Since there is only one Fn key and it’s on the right, you would probably think that you could do this with your right hand. Update: There was an error in the manual provided to us. Switch 3 actually turns the Win key into a second Fn key. This changes a lot of things, because having a pair of Fn keys makes the Poker II much easier to use.
Also the arrow functions are on the opposite side from what you’re used to, so be prepared for that as well, unless you decide to overwrite the Fn layer on some keys on the other side of the board.. Once you highlight the words, you will probably use Backspace since hitting delete requires you to continue to hold the Fn button.
And so on. After several weeks of using the Poker II, I have come across many instances where the key combinations I used to find convenient suddenly became a hassle. Even CTRL+F5 to refresh a page becomes inconvenient, since the same hand that presses “5″ also has to press either the CTRL or FN keys. You can’t use the right CTRL key, since again, it has a layer function. Trying to quickload or quicksave games is no longer a matter of quickly pressing the F6 key or whatever.
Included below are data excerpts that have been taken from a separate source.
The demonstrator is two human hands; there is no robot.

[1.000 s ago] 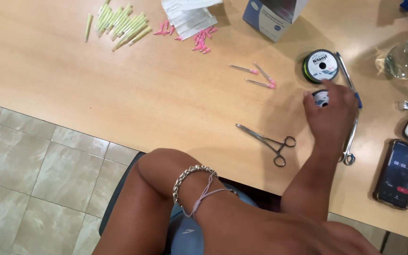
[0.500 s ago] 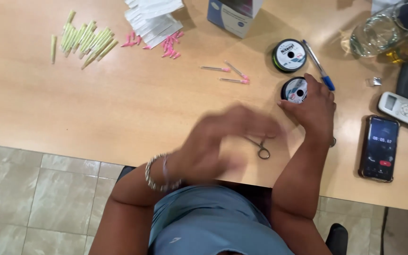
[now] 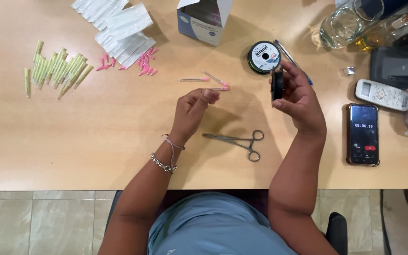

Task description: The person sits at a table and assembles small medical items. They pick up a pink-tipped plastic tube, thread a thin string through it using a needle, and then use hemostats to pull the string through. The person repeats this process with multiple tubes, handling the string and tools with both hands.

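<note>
Bright, even light from above; soft shadows spread beneath both arms on the bench (image 3: 72,141); sharp focus throughout; no blur.

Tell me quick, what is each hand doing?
Left hand: fingers pinched shut; what they hold cannot be told.
Right hand: shut on a small black spool, held up on edge.

Setting: home or small-workshop craft desk.
Surface: light wooden tabletop (image 3: 72,137) over pale floor tiles (image 3: 34,222).
Evidence: steel forceps (image 3: 236,140), round black line spool (image 3: 264,56), yellow-green plastic caps (image 3: 55,70), white remote control (image 3: 382,95).
</note>
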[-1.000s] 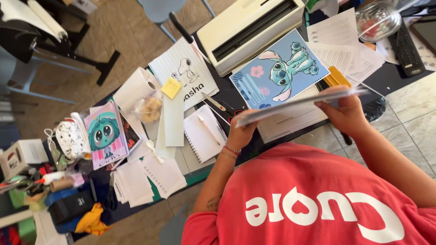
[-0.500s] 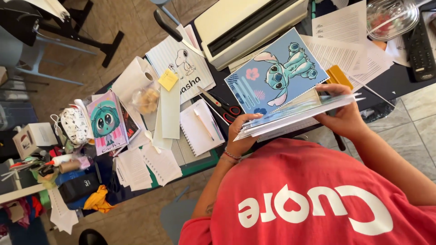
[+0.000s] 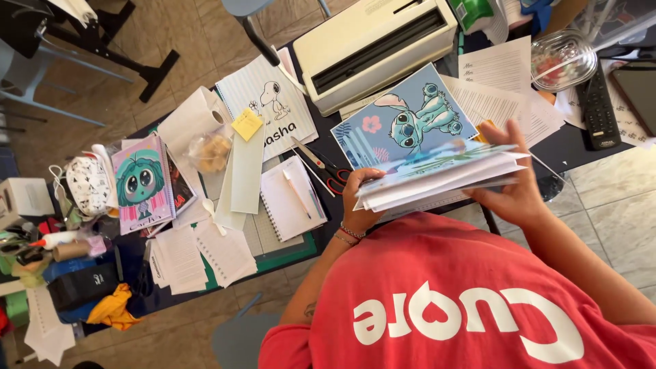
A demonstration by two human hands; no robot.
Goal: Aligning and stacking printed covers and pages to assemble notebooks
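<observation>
My left hand (image 3: 357,200), with a bracelet at the wrist, grips the left end of a stack of white sheets (image 3: 437,179). My right hand (image 3: 517,186) holds the stack's right end, fingers spread along its edge. The stack is held roughly level above the near edge of the dark table (image 3: 567,147), in front of my red shirt. A blue cover sheet with a cartoon creature (image 3: 403,123) lies on the table just behind the stack.
A cream binding machine (image 3: 376,41) stands at the back. Scissors (image 3: 324,171), a spiral notebook (image 3: 290,198), a cartoon dog cover (image 3: 270,102) and a pink cartoon cover (image 3: 140,181) lie to the left. Printed sheets (image 3: 499,78), a glass bowl (image 3: 564,58) and a remote (image 3: 600,109) are on the right.
The stack has come nearer to my chest and now shows its thick edge. Both hands have kept their grip on its ends.
</observation>
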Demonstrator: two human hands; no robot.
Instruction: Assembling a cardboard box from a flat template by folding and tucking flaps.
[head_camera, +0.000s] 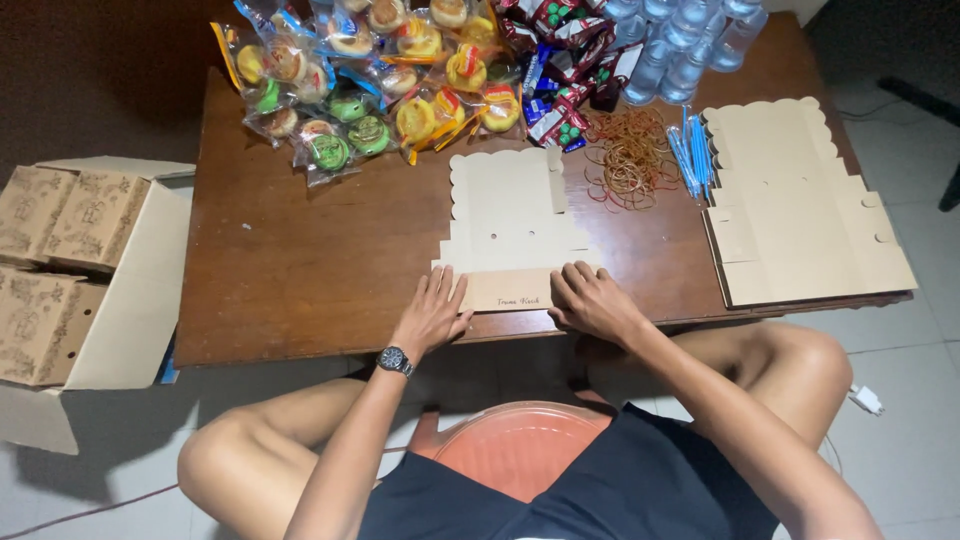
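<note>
A flat, unfolded cardboard box blank (508, 215) with scalloped edges lies on the brown wooden table (300, 260). Its near flap (510, 290) is folded up toward me at the table's front edge. My left hand (432, 312), with a dark wristwatch, presses flat on the left end of that flap. My right hand (590, 298) presses on its right end, fingers curled over the fold.
A stack of flat box blanks (800, 200) lies at the right. Rubber bands (630, 160), blue sticks (690, 160), wrapped pastries (370, 80), snack packets (560, 60) and water bottles (680, 40) fill the far side. An open carton (90, 290) holding folded boxes stands at the left.
</note>
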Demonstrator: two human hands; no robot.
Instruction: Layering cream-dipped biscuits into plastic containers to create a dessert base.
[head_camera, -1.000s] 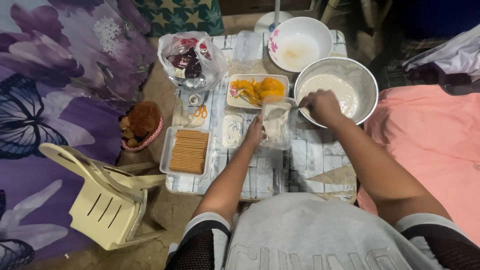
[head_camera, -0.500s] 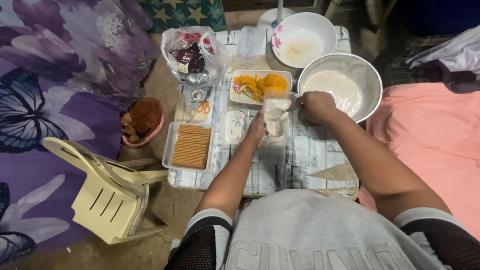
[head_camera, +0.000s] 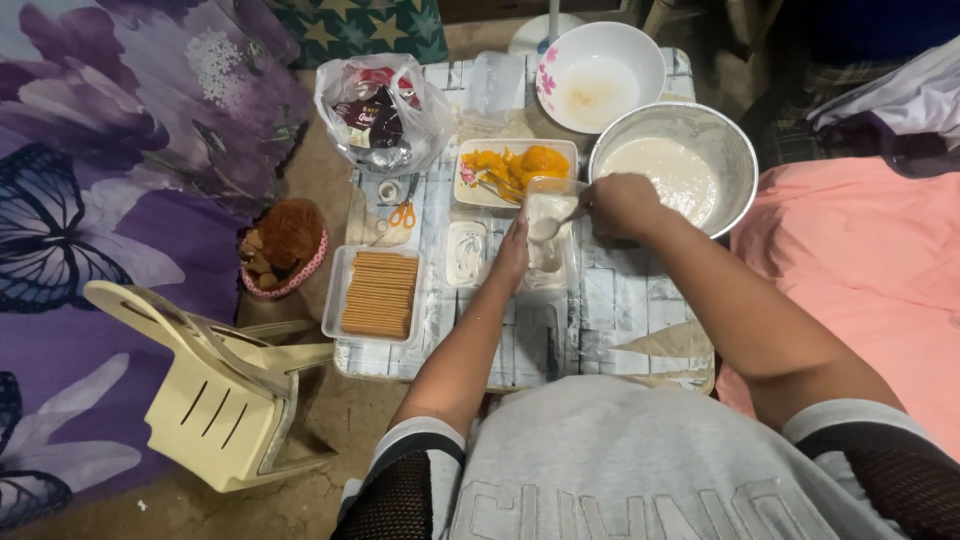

Instead, you will need to hold Fn and press the 6 key, which requires two hands. Again, this isn’t a huge issue, but if you are playing one of those games where you need to save and load a lot, you may want to bind the keys to something else instead (if you have room for it)
Maybe it’s because I cut my teeth using PCs on a text interface, and most of my work involves writing. Sometimes I see people perform text editing with their mouse, but that feels very inconvenient and imprecise to me. That’s why I should stress once again that this is mostly an issue of personal preference. I am not saying the Poker II is inherently bad, but if this type of thing might be an issue for you, you might want to look into a keyboard with a more traditional format.
Our next keyboard review will be one with another 60% layout, and I actually found it to be slightly more usable simply due to having an extra Fn key on the left side, and an extra set of arrows on the right under the function layer. If that sounds interesting to you, be sure to subscribe and watch for that!
Otherwise, if you can deal with having a lot of functions hidden under an extra layer that requires holding an extra key, of which there is only one, then by all means the KBC Poker II is a solid 60% keyboard.